▸ TASK PROMPT: Your reply should hold every entry below exactly as written and none of the pictures.

··· PROVIDED RECORDS ···

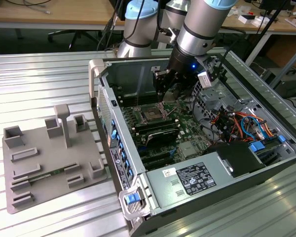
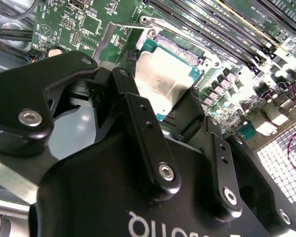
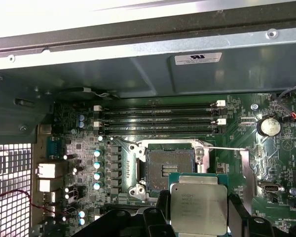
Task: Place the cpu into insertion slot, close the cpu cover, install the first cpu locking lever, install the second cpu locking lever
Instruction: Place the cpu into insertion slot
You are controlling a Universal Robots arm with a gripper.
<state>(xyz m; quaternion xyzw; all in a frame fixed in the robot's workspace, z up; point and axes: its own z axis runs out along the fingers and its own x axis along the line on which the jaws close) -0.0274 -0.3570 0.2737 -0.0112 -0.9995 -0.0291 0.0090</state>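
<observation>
My jaws clamp the cpu (image 3: 198,210) by opposite edges, held flat; in the exterior view the empty insertion slot (image 1: 152,115) lies near, toward seven o'clock.

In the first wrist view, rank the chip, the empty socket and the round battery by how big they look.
1. chip, though it sits nearer the camera, so its lead over the socket is unsure.
2. socket.
3. round battery, clearly the smallest.
</observation>
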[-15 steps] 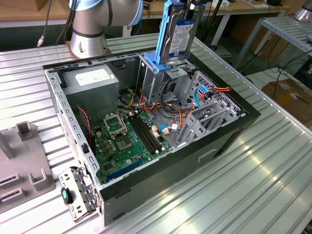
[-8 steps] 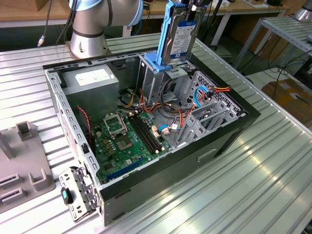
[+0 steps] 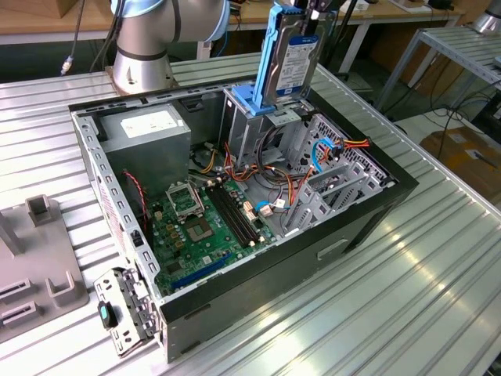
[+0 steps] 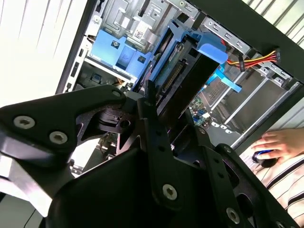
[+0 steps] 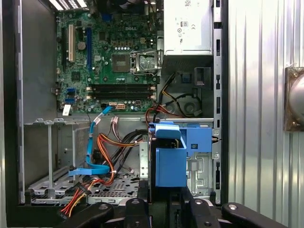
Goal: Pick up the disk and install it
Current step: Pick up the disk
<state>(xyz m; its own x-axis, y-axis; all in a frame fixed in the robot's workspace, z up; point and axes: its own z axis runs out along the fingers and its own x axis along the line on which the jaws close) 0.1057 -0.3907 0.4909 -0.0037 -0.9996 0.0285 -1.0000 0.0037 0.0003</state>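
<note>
The disk (image 3: 291, 59), grey metal in bright blue rails, hangs upright over the open computer case. My gripper (image 3: 311, 9) is shut on its top end. The disk's lower end is right at the top of the grey drive cage (image 3: 249, 129), by the cage's blue latch (image 3: 252, 100). In the second wrist view the black fingers (image 4: 151, 102) clamp the disk (image 4: 183, 78), whose connector edge points down into the case. The first wrist view looks straight down along the disk (image 5: 170, 164) held by the gripper (image 5: 168, 205), above the cage bay.
The black computer case (image 3: 368, 211) lies open on the ribbed metal table, with motherboard (image 3: 203, 227), power supply (image 3: 149, 129) and loose red, orange and blue cables (image 3: 344, 145) beside the cage. The arm's base (image 3: 145, 55) stands behind. A person's hand (image 4: 280, 142) rests outside the case.
</note>
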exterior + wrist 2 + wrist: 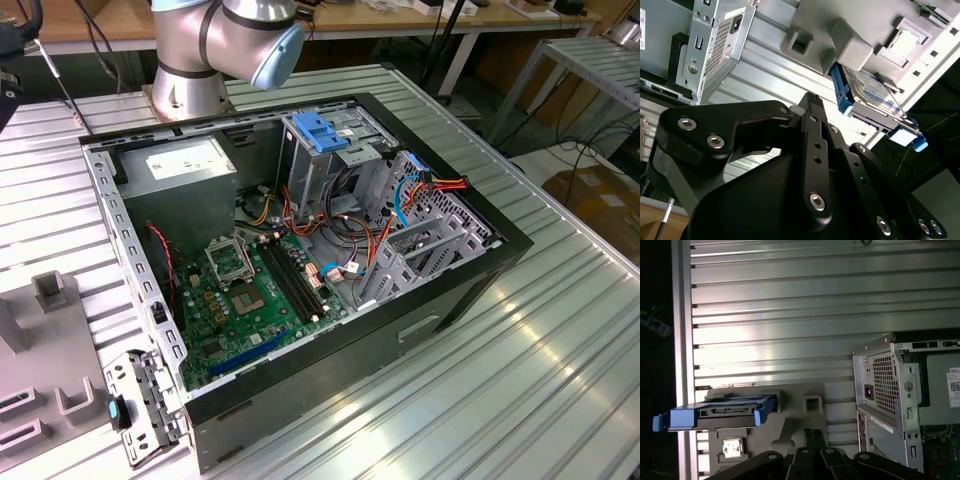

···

▸ RESPONSE TO THE TASK:
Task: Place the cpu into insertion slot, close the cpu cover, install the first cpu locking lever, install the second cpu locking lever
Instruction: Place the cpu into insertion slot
You are controlling a Universal Robots arm with a gripper.
<state>(xyz m; quaternion xyzw; all in a frame fixed in the robot's workspace, z up; point and axes: its own z axis runs out along the fingers and its own x axis along the line on which the jaws close) -0.0274 -0.3570 0.2737 -0.0112 -0.9995 -0.0291 0.0090</state>
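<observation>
My jaws clamp the cpu (image 3: 198,210) by opposite edges, held flat; in the exterior view the empty insertion slot (image 1: 152,115) lies near, toward seven o'clock.

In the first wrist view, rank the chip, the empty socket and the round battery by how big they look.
1. chip, though it sits nearer the camera, so its lead over the socket is unsure.
2. socket.
3. round battery, clearly the smallest.
</observation>
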[-15 steps] 
[-8 steps] 
[+0 steps] 
[+0 steps] 
[+0 steps] 
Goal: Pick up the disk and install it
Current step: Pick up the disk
<state>(xyz m; its own x-axis, y-axis; all in a frame fixed in the robot's workspace, z up; point and axes: its own z axis runs out along the fingers and its own x axis along the line on which the jaws close) 0.1057 -0.3907 0.4909 -0.0037 -0.9996 0.0285 -1.0000 0.0037 0.0003</state>
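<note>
The disk (image 3: 291, 59), grey metal in bright blue rails, hangs upright over the open computer case. My gripper (image 3: 311, 9) is shut on its top end. The disk's lower end is right at the top of the grey drive cage (image 3: 249, 129), by the cage's blue latch (image 3: 252, 100). In the second wrist view the black fingers (image 4: 151, 102) clamp the disk (image 4: 183, 78), whose connector edge points down into the case. The first wrist view looks straight down along the disk (image 5: 170, 164) held by the gripper (image 5: 168, 205), above the cage bay.
The black computer case (image 3: 368, 211) lies open on the ribbed metal table, with motherboard (image 3: 203, 227), power supply (image 3: 149, 129) and loose red, orange and blue cables (image 3: 344, 145) beside the cage. The arm's base (image 3: 145, 55) stands behind. A person's hand (image 4: 280, 142) rests outside the case.
</note>
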exterior + wrist 2 + wrist: 

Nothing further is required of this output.